How to complete this task -
Find every line below with the word "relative" in it, and copy each one.

The data -
════════════════

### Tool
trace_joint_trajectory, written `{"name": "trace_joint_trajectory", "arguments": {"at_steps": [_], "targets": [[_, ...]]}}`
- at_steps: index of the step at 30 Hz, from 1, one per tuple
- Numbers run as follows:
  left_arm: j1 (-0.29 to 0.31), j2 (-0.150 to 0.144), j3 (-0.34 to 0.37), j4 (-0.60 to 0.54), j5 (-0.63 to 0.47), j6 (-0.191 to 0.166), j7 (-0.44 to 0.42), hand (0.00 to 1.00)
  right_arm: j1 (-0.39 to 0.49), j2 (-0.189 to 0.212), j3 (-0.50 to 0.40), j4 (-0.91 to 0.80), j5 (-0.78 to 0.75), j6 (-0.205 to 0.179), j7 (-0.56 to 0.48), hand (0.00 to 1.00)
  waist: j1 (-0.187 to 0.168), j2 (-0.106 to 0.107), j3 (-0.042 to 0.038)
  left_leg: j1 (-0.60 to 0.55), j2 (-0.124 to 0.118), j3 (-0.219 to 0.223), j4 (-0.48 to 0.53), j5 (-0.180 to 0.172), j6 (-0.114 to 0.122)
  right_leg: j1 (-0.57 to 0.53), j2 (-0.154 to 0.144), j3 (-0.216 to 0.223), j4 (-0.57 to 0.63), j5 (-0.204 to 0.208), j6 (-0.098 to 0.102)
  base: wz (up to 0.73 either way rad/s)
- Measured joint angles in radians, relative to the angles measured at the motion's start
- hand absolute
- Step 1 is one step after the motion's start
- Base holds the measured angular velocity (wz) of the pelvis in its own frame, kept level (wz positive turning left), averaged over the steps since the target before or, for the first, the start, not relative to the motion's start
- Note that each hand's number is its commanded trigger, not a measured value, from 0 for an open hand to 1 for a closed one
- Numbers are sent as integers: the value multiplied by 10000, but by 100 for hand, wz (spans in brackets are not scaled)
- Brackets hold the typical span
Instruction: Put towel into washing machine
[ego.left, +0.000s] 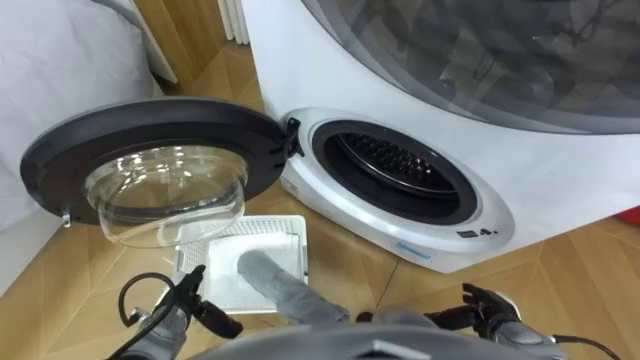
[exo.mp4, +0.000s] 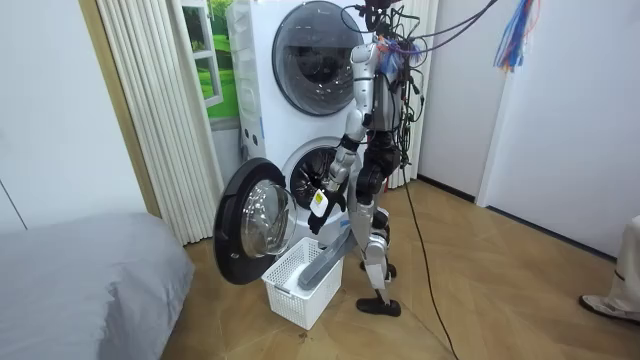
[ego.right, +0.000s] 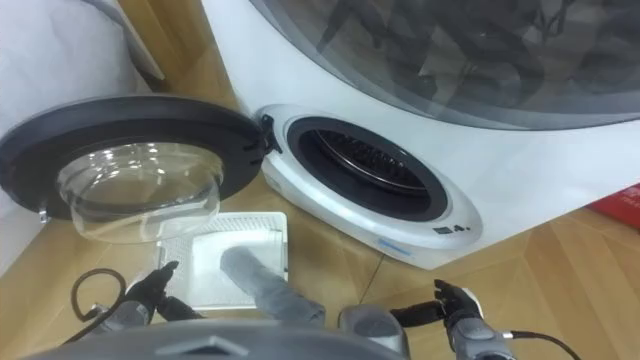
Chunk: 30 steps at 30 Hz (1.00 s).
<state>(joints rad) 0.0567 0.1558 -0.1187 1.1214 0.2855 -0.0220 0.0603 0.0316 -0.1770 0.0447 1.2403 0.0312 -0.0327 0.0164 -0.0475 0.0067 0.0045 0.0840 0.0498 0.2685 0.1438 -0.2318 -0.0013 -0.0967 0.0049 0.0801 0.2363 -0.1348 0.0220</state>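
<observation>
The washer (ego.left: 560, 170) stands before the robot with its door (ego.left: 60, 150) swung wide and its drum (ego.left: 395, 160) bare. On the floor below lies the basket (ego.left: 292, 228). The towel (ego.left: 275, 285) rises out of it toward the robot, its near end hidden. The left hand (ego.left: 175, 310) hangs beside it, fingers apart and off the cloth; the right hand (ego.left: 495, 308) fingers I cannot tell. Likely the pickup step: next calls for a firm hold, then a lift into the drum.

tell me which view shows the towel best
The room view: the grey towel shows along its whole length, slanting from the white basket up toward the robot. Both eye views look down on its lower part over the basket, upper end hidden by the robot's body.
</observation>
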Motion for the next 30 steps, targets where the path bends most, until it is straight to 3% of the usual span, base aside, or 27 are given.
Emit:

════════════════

Response box -
- Measured joint angles in radians, relative to the angles measured at the motion's start
- Base holds the measured angular velocity (wz) of the pelvis in its own frame, kept level (wz positive turning left), averaged over the steps since the target before or, for the first, the start, not relative to the motion's start

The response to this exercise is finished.